Artist Statement: “When I see something that sparks my interest, I focus on that one thing, that one small piece of what is before me, until I can understand why it caught my eye, what drew my attention to it. My photography lets me block out the rest of the world and capture those moments, those small pieces of the world. I then can study the image and pick out the lines, gestures, colors, whatever made me stop in the first place. Then, I want to share that experience with the world. I want my audience to stop and wonder, just like I did.
I like to take my pieces to another level by transferring my images to wood. I call this process photographic mixed media. All of the mixed media prints are done by hand, so each piece is totally different and unique. The 7-step process of transferring my images to wood takes the viewer to another time and place by the rustic nature of the finished piece.
I started this photographic mixed media technique after digital photography became more popular and the dark room was not readily and easily available much anymore.
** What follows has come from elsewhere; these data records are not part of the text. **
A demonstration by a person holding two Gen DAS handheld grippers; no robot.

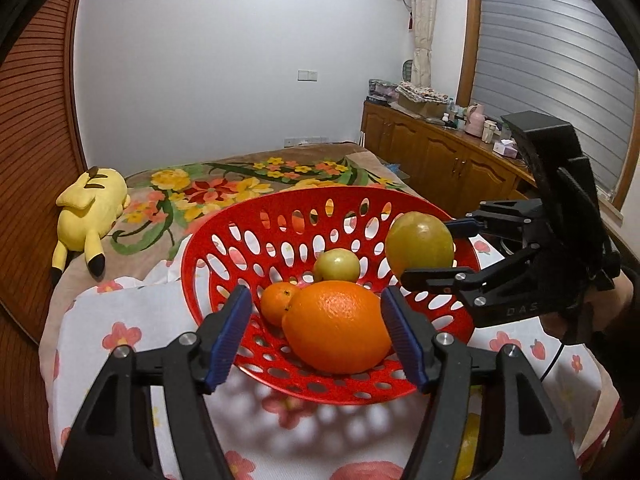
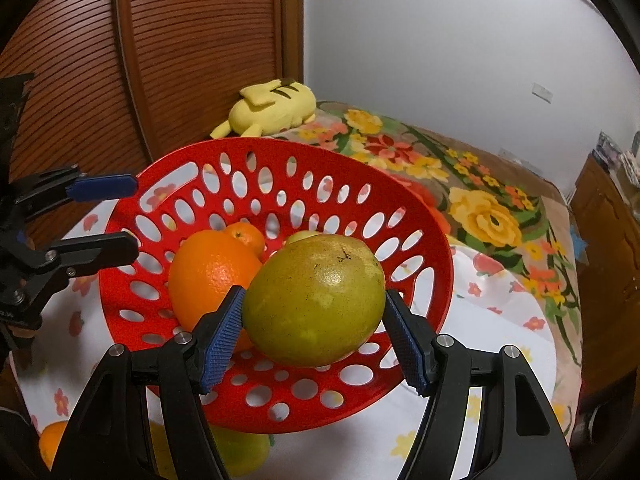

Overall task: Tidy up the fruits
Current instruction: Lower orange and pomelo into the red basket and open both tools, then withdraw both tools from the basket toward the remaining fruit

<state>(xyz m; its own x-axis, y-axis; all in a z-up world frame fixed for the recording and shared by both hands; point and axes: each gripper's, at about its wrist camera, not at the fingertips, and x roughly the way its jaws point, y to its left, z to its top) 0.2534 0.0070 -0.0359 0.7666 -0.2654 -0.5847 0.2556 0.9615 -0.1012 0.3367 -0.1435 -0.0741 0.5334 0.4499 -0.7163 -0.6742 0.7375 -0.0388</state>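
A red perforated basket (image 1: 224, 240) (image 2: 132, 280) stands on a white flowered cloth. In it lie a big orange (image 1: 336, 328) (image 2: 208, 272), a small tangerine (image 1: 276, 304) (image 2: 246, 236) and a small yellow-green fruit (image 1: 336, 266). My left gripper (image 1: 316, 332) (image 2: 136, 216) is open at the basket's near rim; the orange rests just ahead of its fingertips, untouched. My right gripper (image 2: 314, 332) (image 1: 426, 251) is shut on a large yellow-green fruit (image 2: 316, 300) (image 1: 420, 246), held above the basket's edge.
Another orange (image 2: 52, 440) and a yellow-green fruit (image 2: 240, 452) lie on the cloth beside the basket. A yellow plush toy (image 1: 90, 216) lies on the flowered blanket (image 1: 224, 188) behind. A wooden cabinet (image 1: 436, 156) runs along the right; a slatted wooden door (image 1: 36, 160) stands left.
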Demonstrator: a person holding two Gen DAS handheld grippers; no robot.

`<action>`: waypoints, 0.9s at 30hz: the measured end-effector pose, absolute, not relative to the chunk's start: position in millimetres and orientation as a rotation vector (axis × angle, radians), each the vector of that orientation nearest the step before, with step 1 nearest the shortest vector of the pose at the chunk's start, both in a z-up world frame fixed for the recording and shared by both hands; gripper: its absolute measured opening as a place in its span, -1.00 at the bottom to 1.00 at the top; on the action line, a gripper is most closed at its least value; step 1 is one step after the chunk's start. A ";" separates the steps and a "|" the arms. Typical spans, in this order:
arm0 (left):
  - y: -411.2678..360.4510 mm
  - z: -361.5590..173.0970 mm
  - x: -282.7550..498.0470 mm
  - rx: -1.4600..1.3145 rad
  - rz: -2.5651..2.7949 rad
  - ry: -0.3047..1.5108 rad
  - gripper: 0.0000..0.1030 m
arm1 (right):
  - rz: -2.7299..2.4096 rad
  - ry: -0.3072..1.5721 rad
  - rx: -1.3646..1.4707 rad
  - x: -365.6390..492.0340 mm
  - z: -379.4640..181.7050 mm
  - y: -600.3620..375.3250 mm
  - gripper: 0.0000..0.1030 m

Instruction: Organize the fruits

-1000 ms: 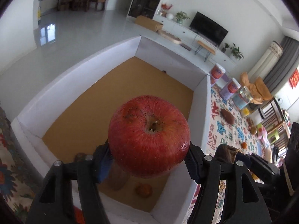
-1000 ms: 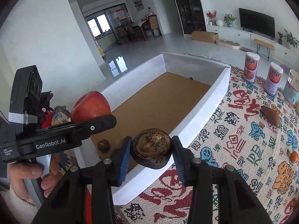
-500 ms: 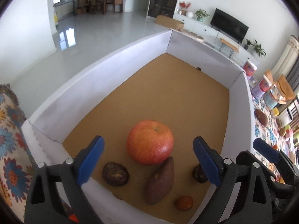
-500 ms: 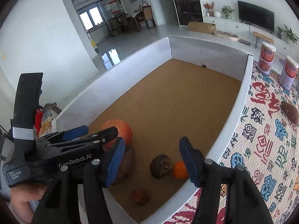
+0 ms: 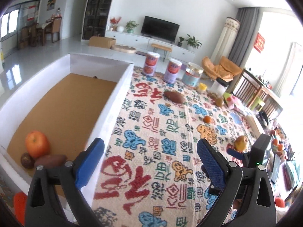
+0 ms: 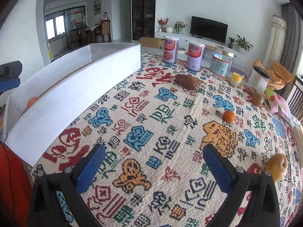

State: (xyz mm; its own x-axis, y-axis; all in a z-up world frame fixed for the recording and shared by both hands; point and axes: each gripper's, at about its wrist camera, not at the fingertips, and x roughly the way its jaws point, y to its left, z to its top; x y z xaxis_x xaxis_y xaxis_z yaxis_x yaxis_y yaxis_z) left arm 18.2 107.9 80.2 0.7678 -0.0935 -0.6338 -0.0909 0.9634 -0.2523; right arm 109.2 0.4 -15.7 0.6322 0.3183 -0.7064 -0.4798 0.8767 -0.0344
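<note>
Both grippers wide apart and empty above the patterned cloth; fruit split between box and table

The left gripper [image 5: 149, 162] and the right gripper [image 6: 154, 167] have just been opening, nothing between their jaws. In the white box [image 5: 121, 87], at its near corner, a red apple [image 5: 37, 144] touches a sweet potato [image 5: 50, 160] lying with its long axis across the view, and a dark round fruit [image 5: 27, 160]. On the tablecloth [image 6: 161, 117] a second sweet potato [image 6: 187, 82] lies pointing up-left to down-right near two cans [image 6: 195, 58], well apart from a tangerine [image 6: 228, 116], a kiwi [image 6: 258, 98] and a yellowish apple [image 6: 276, 166]
</note>
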 end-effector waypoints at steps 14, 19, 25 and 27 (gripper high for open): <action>-38.6 -37.9 62.8 -0.032 -0.174 0.932 0.94 | 0.197 0.898 0.043 86.9 -75.9 -174.3 0.99; -21.0 -48.7 82.3 0.000 -0.100 0.921 0.94 | 0.168 0.916 -0.065 88.7 -79.9 -155.0 0.99; -12.8 -55.7 83.0 -0.024 -0.090 0.914 0.95 | 0.173 0.920 -0.061 88.5 -81.3 -155.6 1.00; -16.4 -57.2 82.1 0.000 -0.084 0.917 0.95 | 0.173 0.920 -0.060 88.6 -81.2 -155.5 1.00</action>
I took a series of photographs, and was unhappy with the digital prints. I started researching other techniques, and discovered photo transferring to wood. It took me approximately 6 months to master my technique. I love this way of finishing and showcasing my photography. I get the same feeling that I did in the dark room as the photo starts appearing while I rub the paper away and the ink is adhered to the wood!
I took a welding class in high school, and have over the last couple years started creating art out of scrap metal. The creative process of being able to put the different pieces of metal that was once someone else’s trash together into a piece of art, into a treasure, is very rewarding when the piece is complete. I have worked with acrylics, oils and epoxy to create art, and have shown my work in several shows. I even worked in an art gallery for a couple of years, and feel that experience gave me great exposure to other artists and techniques.
Another one of my recent additions to my artistic adventure is my art car. I turned my 2007
Ford Mustang into an interactive art car that I call, Chalkstang. It is basically a giant chalkboard on wheels. Seeing the excitement on the faces of children and adults alike is very fulfilling to me as they get to express their creativity on a car.
When I started actually creating art to be seen by the public, I was told by one of my mentors that she could not wait to see how my art progressed and changed over the years. That was 6 years ago. When she said that, I laughed to myself, thinking that I loved what I was doing and I did not want to change it! Now 6 years later, as I look back at my art, I definitely see what she was talking about, as my art has evolved immensely! Now, like her, I can’t wait to see how my art progresses and changes over the next 6 years!”